Instability in the European markets
– European Union markets are facing three big challenges post Covid – expanded balance sheets, Brexit related business disruption, and aggressive Russia looking to distract the existing security mechanism. EOG Resources will face different problems in different parts of Europe. For example it will face inflationary pressures in UK, France, and Germany, balance sheet expansion and demand challenges in Southern European countries, and geopolitical instability in the Eastern Europe.
Stagnating economy with rate increase
– EOG Resources can face lack of demand in the market place because of Fed actions to reduce inflation. This can lead to sluggish growth in the economy, lower demands, lower investments, higher borrowing costs, and consolidation in the Oil & Gas Operations industry.
Capital market disruption
– During the Covid-19, Dow Jones has touched record high. The valuations of a number of companies are way beyond their existing business model potential. This can lead to capital market correction which can put a number of suppliers, collaborators, value chain partners in great financial difficulty. It will directly impact the business of EOG Resources.

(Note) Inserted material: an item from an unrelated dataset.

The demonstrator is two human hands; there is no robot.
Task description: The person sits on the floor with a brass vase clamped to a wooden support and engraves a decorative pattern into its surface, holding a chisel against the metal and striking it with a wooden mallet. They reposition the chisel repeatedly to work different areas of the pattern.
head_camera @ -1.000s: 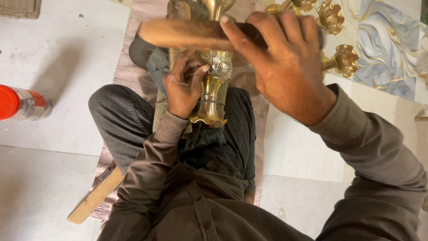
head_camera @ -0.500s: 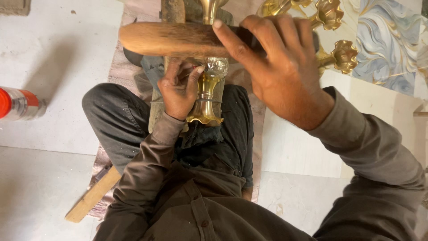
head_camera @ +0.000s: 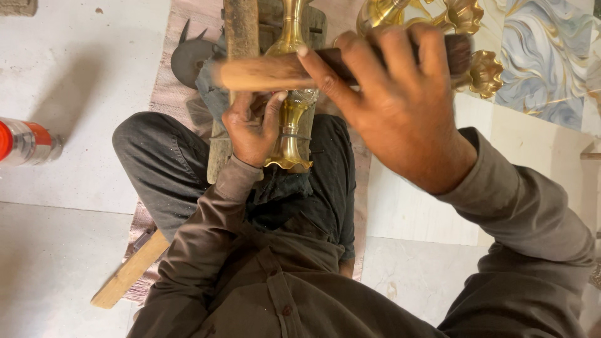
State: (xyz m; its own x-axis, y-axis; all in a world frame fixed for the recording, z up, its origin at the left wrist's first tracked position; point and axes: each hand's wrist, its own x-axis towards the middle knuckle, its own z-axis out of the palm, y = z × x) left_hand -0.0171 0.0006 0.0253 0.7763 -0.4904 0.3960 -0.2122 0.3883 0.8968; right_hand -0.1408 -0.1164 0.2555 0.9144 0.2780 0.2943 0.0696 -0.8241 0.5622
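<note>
Brass vase [head_camera: 293, 125], lying at frame centre across your lap, is being steadied by your left hand [head_camera: 250, 128] clasped against it while your right hand [head_camera: 400, 106], fist clamped, is raising a wooden mallet [head_camera: 275, 72], calling for a squarely aimed blow.

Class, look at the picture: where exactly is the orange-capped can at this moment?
In the head view, the orange-capped can lies on its side on the pale floor at the far left edge, apart from the person's bent knee and well away from both hands.

One head-worn camera looks steeply down, close above the seated person's lap.
</note>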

Increasing international competition and downward pressure on margins
– Apart from technology driven competitive advantage dilution, EOG Resources can face downward pressure on margins from increasing competition from international players. The international players have stable revenue in their home market and can use those resources to penetrate EOG Resources prominent markets.

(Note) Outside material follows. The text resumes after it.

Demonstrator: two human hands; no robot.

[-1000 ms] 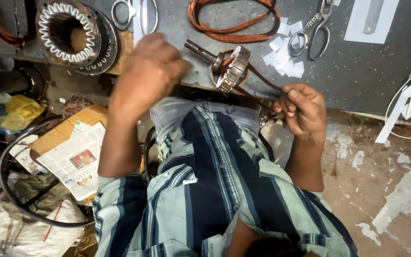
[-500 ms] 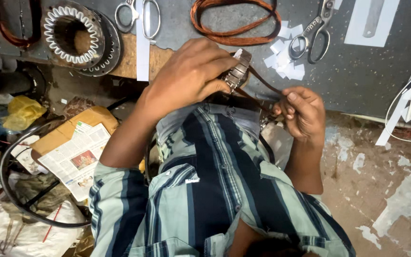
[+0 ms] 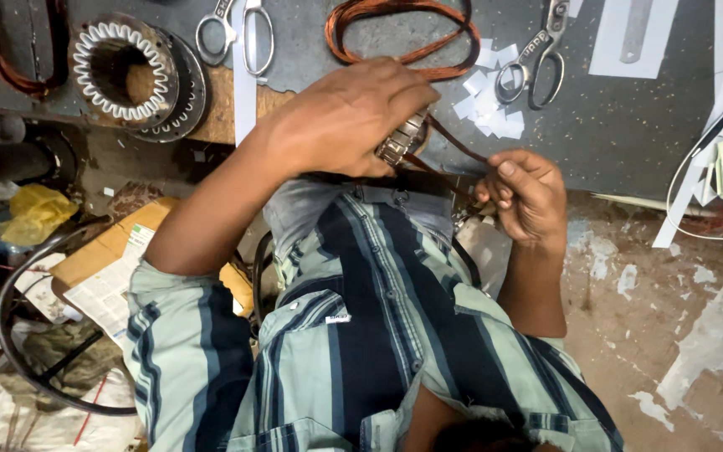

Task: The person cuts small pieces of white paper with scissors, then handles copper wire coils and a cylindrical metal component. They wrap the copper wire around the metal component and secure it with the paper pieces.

Technology disruption because of hacks, piracy etc
– The colonial pipeline illustrated, how vulnerable modern organization are to international hackers, miscreants, and disruptors. The cyber security interruption, data leaks, etc can seriously jeopardize the future growth of the organization.
Weighted SWOT Analysis of EOG Resources Template, Example
Not all factors mentioned under the Strengths, Weakness, Opportunities, and Threats quadrants in the SWOT Analysis are equal. Managers at EOG Resources needs to zero down on the relative importance of each factor mentioned in the Strengths, Weakness, Opportunities, and Threats quadrants.
We can provide the relative importance to each factor by assigning relative weights. Weighted SWOT analysis process is a three stage process –
First stage for doing weighted SWOT analysis of EOG Resources is to rank the strengths and weaknesses of the organization. This will help you to assess the most important strengths and weaknesses of the firm and which one of the strengths and weaknesses mentioned in the initial lists are marginal and can be left out.
Second stage for conducting weighted SWOT analysis of EOG Resources is to give probabilities to the external strategic factors thus better understanding the opportunities and threats arising out of macro environment changes and developments.
Third stage of constructing weighted SWOT analysis of EOG Resources to provide strategic recommendations includes – joining likelihood of external strategic factors such as opportunities and threats to the internal strategic factors – strengths and weaknesses. You should start with external factors as they will provide the direction of the overall industry. Secondly by joining probabilities with internal strategic factors can help the company not only strategic fit but also the most probably strategic trade-off that EOG Resources needs to make to build a sustainable competitive advantage.